Les travaillaires dirigent le monde. Ce n’est pas seulement un slogan accrocheur et vous n’avez même pas besoin de lire Marx pour comprendre ce que je veux dire. Tous les profits des capitalistes sont extraits de notre travail : qu’il s’agisse du professeur de la classe moyenne, du chauffeur Uber ou des personnes travaillant au Bangladesh pour fabriquer des t-shirts.

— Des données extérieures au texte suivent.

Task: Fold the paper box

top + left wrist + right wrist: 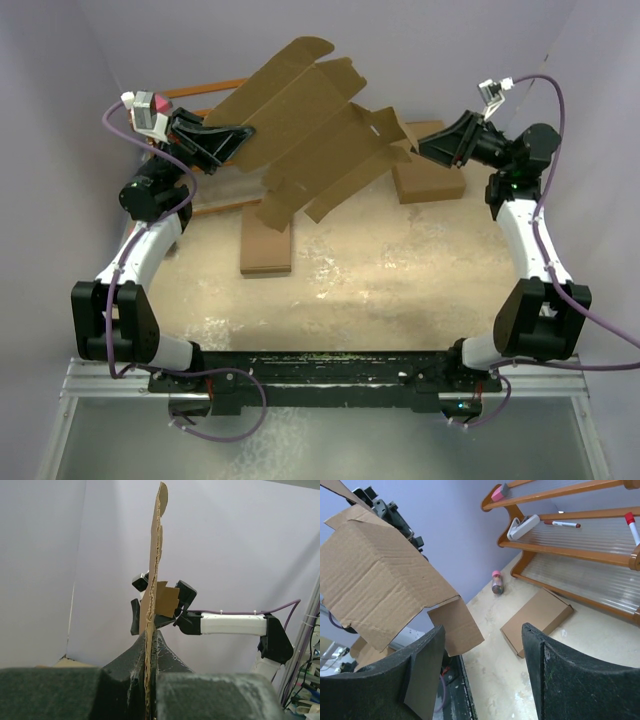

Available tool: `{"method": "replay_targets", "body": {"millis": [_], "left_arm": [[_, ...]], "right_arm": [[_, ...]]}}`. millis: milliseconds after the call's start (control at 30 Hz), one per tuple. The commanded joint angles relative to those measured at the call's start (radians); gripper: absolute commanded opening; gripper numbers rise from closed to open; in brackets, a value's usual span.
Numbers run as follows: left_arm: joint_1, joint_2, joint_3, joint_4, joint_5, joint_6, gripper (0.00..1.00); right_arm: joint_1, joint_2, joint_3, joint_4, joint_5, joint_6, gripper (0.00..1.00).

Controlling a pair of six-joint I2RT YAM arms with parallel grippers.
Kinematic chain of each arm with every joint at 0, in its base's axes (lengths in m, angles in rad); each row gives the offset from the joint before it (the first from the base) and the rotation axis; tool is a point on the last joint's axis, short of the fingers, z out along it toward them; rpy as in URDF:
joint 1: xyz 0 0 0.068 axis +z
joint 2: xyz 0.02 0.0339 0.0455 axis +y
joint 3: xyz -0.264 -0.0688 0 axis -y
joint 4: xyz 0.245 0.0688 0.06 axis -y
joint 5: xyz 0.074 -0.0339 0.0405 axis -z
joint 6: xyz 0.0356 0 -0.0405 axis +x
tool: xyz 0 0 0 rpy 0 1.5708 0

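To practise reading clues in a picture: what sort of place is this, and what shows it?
Most likely a robotics lab test booth: a left arm and right arm are bolted to a rail at the table edge, plain lilac walls close it in, and a cardboard blank is held aloft.

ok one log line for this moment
left pincer: shut on paper box | right pincer: open, beside it | paper box: not yet folded up
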Motion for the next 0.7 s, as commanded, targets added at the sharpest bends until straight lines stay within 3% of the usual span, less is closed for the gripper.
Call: {"method": "replay_targets", "body": {"millis": [0, 267, 667], "left_arm": [[0.004, -0.040, 0.020, 0.127, -0.025, -0.027, 0.04], [0.004, -0.040, 0.025, 0.127, -0.026, -0.030, 0.04], [0.003, -0.031, 0.033, 0.127, -0.034, -0.030, 0.04]], "right_arm": [[-0.015, -0.010, 0.012, 0.097, -0.017, 0.058, 0.66], [-0.001, 0.026, 0.000, 0.241, 0.004, 0.143, 0.62], [0.084, -0.013, -0.023, 0.091, 0.015, 0.005, 0.63]]}}
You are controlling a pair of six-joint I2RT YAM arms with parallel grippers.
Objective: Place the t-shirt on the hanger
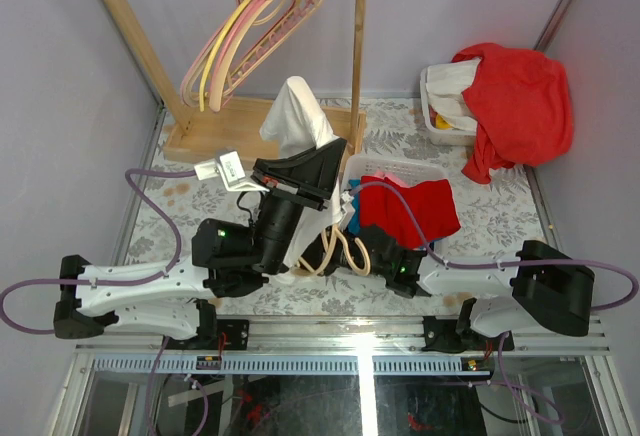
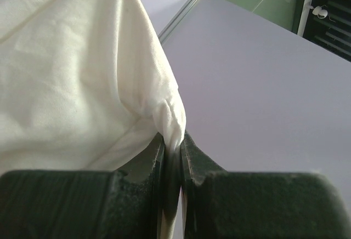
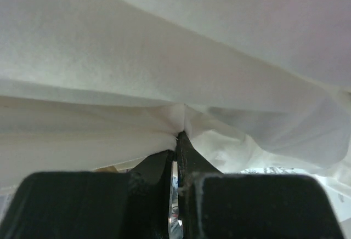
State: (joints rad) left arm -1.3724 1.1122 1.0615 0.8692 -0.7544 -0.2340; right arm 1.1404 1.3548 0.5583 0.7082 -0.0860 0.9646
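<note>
My left gripper (image 1: 325, 151) is raised above the middle of the table and shut on a bunched fold of the white t-shirt (image 1: 297, 114). The cloth peaks above the gripper and hangs down behind the arm. In the left wrist view the fold (image 2: 170, 121) is pinched between the closed jaws of the left gripper (image 2: 173, 140). My right gripper (image 1: 335, 248) sits low by the pale peach hanger (image 1: 350, 253), which lies on the table partly under the arms. In the right wrist view the right gripper (image 3: 176, 139) is shut on the t-shirt (image 3: 164, 74), which fills the view.
A wooden rack (image 1: 357, 46) at the back holds pink hangers (image 1: 265, 31) and a yellow hanger (image 1: 215, 66). A white basket (image 1: 400, 168) holds red and navy clothes. A bin (image 1: 437, 121) at back right carries a big red garment (image 1: 520, 106).
</note>
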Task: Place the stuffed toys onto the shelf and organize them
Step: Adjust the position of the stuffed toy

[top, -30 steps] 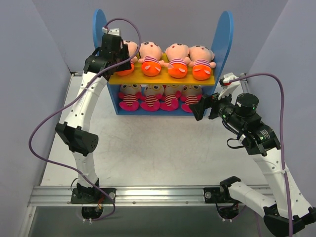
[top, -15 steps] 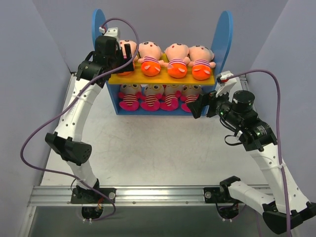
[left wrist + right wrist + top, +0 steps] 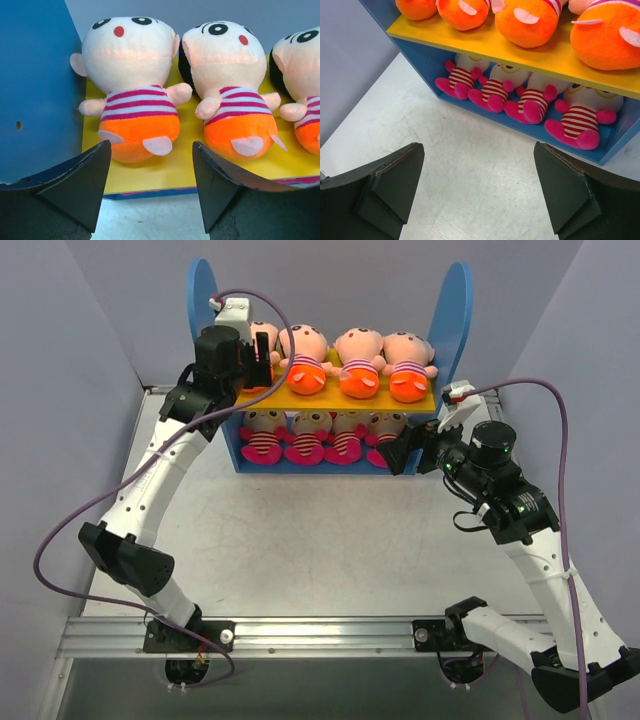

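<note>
The shelf has blue side panels, a yellow upper board and a blue base. Several orange-bottomed stuffed toys sit in a row on the upper board. Several magenta striped ones line the lower level. My left gripper hovers at the board's left end and hides most of the leftmost toy from above. In the left wrist view that gripper is open and empty, just short of that toy. My right gripper is open near the shelf's lower right corner, its gap over bare table.
The blue left panel stands close beside my left fingers. Grey walls enclose the table on the left, right and back. A metal rail with both arm bases runs along the near edge.
My left gripper drew back to the left from the leftmost upper toy, then came right and higher again, its elbow swinging down-left. The right gripper edged slightly closer to the shelf.
</note>
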`<act>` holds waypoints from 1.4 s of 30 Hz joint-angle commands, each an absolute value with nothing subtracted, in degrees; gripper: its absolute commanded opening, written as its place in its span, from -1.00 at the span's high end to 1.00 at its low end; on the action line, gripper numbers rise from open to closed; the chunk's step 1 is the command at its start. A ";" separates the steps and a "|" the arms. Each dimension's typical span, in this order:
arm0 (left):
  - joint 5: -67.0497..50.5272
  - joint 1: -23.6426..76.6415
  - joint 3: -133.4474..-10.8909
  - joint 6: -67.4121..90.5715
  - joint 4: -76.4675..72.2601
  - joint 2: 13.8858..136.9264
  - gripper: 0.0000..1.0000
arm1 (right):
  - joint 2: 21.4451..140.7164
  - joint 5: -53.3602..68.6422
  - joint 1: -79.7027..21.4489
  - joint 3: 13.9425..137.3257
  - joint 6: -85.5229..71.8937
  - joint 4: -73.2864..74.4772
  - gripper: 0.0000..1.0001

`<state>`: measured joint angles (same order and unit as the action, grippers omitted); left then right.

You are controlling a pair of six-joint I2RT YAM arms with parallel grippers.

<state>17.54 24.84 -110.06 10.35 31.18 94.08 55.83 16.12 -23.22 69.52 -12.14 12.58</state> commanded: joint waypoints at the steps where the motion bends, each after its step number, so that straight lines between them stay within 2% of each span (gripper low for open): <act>1: 20.65 25.05 -111.27 6.33 25.58 95.18 -0.48 | 55.72 16.70 -22.94 70.14 -12.39 9.76 -0.93; 16: 24.34 26.54 -110.65 1.06 24.78 100.98 -0.39 | 55.90 16.70 -23.03 68.56 -12.04 9.32 -0.93; 22: 25.14 26.54 -110.74 0.09 25.93 101.16 -0.19 | 55.99 16.70 -23.03 68.29 -12.30 9.23 -0.93; 26: 24.87 26.54 -110.83 0.09 26.46 100.37 0.20 | 55.90 16.70 -23.03 68.12 -12.48 9.05 -0.93; 30: 24.78 26.54 -111.27 -1.67 27.42 99.76 0.36 | 55.90 16.70 -22.94 67.94 -12.57 8.88 -0.93; 42: 25.84 26.54 -111.45 -1.85 31.20 97.74 0.38 | 55.81 17.05 -22.94 67.50 -12.83 8.61 -0.93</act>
<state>24.80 26.28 -110.06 -1.21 29.26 100.86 55.83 16.12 -23.22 67.83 -12.23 11.33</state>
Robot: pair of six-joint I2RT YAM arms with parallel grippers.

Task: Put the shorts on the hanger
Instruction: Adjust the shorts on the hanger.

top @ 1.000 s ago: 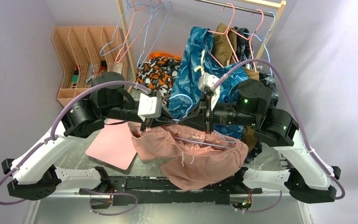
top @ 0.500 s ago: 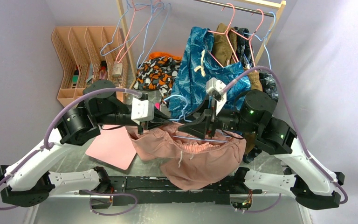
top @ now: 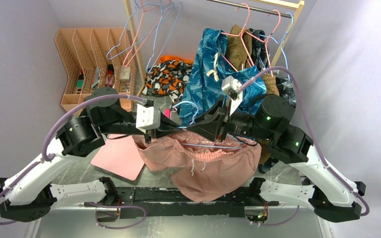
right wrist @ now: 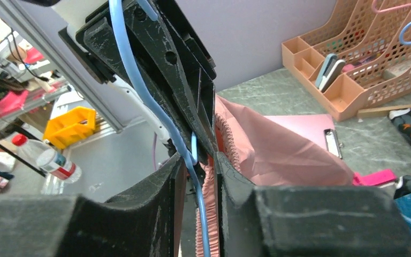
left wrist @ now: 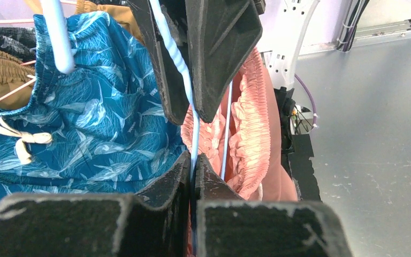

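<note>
Right claw [right wrist: 195,160] has loosened — left claw [left wrist: 193,160] pinches pale-blue hanger [left wrist: 177,53]; salmon shorts [top: 208,168] sag, baggy.

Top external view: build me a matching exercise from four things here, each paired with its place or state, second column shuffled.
1 shorts
2 hanger
3 blue patterned garment
4 pink board

A flat on the table, left side
B clamped in the left jaws
C bunched loosely at the centre
D hanging at the back of the scene

Pairs: 1-C, 2-B, 3-D, 4-A
</note>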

La souffrance est dirigée vers le bas et la richesse est amassée tout en haut.

Le capitalisme fonctionne grâce aux travaillaires. Il ne peut véritablement pas fonctionner sans eux, et c’est pourquoi les capitalistes travaillent très dur pour s’assurer que nous sommes menacé·e·s, épuisé·e·s, et surtout, que nous nous méfions les un·e·s des autres.

Si jamais nous nous réunissions et, mettons, que nous nous organisions, que nous utilisions la force de notre travail pour formuler de vraies revendications, cela constituerait une menace importante pour les capitalistes. Si nous avions des revendications claires et précises, si nous nous organisions en grand nombre et si nous faisions grève, nous disposerions d’un pouvoir considérable.

C’est pourquoi les capitalistes aiment l’identitarisme néolibéral qui nous maintient divisé·e·s et nous fait nous battre les un·e·s contre les autres pour des miettes, et pourquoi les leaders politiques qui ont appelé à une politique de coalition ont souvent été assassinés.

Aucun·e d’entre nous n’a ce qu’iel mérite. Nous nous faisons tou·te·s baiser, certain·e·s bien plus que d’autres c’est vrai. Mais si nous passons d’une politique de lutte contre les autres à une politique de lutte commune, nous serons en mesure d’améliorer les choses pour chacun·e d’entre nous.

L’ennemi n’est pas parmi nous et si nous voulons que les choses changent, nous devons absolument trouver un moyen de travailler ensemble. Nous devons trouver un moyen de nous organiser et de construire notre pouvoir collectif.

(La construction d’un pouvoir collectif par-delà les différences vers des objectifs communs a également l’avantage supplémentaire d’humaniser les gens et d’abandonner les préjugés (car la personne à côté d’eux s’avère être une amie et non un bouc émissaire) – mais c’est une histoire pour un autre jour).

La seule façon d’avancer est la solidarité.